Ended this day, back where we’d started, over a month ago…. backing up to Yahk though, it started raining sometime during the night and was still raining when we hit the road. The continuing lousy weather put any lingering thoughts about ‘doing the Kootneys’ to rest….
It was a long….up one side of a pass….here heading for the Salmo Creston summit
up and up….saw the first and only bear of the trip along here….but no way to get a picture….
a brief stop at the rest area at the summit….the little lake there just starting to thaw out (it was the 29th day of May).
then an area of dense fog or cloud as we descended the other side….
the fog didn’t last long and soon we were in the clear….weather still dreary and drizzly
just east of the town of Salmo, we’d spotted….
Wild Turkeys! a first….of course another case of driving by, turning around, going back…and by then the skitterish birds were moving off ….
but a thrill to see none the less. There was a flock of 6 or 8 in total…
one last look as they disappear into the forest.
In Castlegar we drove around, searching for a pet food store, and finally found one as Aprils supply of ‘Nutro Senior’ was down to the crumbs in the bottom of the tin stage ~ found a nice big, new pet store there, so April could eat again, and then continued on.
The next climb brought us to Nancy Greene Provincial Park. The campground here is just a large parking lot, but we had thought we might spend the night there anyway as the alpine habitat would be different than anywhere else we’d been this trip….
BUT the gate to the campground was still locked. Why pray tell? There was no snow, the ice was off the lake, there were wildflowers and the trees were leafed out – there were even people camped in the large parking lot at the turnoff into the campground….so why couldn’t the gate be open!!!!

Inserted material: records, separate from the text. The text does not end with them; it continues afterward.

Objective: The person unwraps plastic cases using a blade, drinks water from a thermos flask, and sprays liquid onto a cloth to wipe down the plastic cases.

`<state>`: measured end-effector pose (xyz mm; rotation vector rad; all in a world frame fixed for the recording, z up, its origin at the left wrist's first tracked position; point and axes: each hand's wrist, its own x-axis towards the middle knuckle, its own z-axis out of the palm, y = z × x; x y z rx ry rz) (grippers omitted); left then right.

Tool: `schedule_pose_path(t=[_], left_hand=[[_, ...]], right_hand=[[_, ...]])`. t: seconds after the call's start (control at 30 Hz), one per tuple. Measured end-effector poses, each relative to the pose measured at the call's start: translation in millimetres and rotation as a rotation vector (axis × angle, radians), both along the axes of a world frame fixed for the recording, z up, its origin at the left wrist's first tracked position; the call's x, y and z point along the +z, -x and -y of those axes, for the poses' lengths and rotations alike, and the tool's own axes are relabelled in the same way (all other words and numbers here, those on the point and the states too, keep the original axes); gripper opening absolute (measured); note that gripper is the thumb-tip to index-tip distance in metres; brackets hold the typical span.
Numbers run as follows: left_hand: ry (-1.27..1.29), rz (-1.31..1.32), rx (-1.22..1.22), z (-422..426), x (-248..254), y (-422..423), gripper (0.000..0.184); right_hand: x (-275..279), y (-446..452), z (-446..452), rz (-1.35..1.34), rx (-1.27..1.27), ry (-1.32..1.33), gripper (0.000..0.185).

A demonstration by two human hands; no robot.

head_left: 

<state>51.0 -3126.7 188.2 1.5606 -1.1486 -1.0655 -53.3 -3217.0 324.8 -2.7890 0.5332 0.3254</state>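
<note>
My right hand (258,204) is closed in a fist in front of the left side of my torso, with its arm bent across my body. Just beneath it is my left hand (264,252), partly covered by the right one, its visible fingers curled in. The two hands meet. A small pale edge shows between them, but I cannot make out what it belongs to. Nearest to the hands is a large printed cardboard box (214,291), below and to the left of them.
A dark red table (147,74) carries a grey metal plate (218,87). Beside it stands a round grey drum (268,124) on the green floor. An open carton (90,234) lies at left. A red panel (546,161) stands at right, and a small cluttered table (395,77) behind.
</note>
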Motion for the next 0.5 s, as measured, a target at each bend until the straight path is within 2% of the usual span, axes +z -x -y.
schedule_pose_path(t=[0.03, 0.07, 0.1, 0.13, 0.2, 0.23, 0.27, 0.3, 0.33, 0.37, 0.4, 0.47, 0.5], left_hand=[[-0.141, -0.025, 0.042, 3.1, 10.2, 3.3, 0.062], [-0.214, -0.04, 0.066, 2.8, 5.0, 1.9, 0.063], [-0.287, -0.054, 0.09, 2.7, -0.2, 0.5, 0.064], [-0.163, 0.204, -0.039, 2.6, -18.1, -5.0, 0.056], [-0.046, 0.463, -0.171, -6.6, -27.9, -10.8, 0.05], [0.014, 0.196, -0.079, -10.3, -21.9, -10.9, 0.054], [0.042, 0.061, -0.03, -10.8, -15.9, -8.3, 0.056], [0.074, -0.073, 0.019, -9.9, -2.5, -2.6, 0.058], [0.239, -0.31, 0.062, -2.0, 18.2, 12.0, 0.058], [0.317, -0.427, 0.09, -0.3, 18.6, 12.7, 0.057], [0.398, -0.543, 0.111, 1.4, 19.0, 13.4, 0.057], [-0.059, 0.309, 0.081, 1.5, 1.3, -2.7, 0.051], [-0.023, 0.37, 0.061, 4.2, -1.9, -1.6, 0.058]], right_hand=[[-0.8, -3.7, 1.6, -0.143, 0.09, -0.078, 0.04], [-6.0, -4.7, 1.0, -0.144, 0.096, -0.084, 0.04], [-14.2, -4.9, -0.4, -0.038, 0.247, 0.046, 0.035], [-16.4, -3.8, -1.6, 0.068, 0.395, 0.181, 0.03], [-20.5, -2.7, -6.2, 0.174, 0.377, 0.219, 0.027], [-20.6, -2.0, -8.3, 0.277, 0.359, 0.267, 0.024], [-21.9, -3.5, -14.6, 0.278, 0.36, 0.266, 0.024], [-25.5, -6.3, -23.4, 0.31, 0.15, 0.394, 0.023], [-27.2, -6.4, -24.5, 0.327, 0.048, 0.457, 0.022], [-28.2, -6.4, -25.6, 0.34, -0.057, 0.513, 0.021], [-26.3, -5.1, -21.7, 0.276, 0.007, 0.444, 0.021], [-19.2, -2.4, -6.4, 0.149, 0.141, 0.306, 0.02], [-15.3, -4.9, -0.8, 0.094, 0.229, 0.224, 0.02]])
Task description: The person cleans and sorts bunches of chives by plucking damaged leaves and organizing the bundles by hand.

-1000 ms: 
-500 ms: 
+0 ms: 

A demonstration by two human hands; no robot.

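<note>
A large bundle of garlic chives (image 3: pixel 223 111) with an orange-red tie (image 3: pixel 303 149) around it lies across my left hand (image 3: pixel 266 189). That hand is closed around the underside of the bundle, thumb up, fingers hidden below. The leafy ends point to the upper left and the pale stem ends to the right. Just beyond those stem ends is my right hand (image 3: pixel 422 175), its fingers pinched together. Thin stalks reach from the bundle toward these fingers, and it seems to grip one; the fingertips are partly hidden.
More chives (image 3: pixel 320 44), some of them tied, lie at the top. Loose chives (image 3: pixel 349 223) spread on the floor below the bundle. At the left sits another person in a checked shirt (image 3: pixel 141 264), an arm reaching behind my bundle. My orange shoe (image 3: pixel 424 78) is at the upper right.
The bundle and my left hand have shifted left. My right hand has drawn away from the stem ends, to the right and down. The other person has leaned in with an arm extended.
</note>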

Those plans thwarted, there was no choice but to continue on to Kettle River and hope, being it was now a weekend again, that there would be a spot available….although, at this stage, if we had to, we could have just made a run for home.
Kettle River was pretty full, but there were spots available, so we grabbed one, just down the road from the spot we’d stayed at the beginning of the trip…..you can see everything is a lot more green than it had been then!
The river itself was a lot fuller too….
Some lupine in flower on the bank of the river. These look like a domestic garden variety that probably seeded here, rather than our native variety.
another look at the swollen river….
Those Columbian Ground Squirrels were still there….
and Mule Deer were back (we hadn’t seen them on our way which was unusual)
Yellow rump Warblers were still here too…now back to the Audubon variety with the yellow, rather than white, under the bill….
and saw the first white ‘Canada Violet’ of the trip. That evening when the park staff came to collect their fee, they said that someone had just pulled in who had driven straight through from Pincher Creek in Alberta (a long haul!) and it had been ‘snowing like crazy!’ So we were right to have made a run for it when we did!
Tomorrow, we’ll spend a bit more time exploring this park again.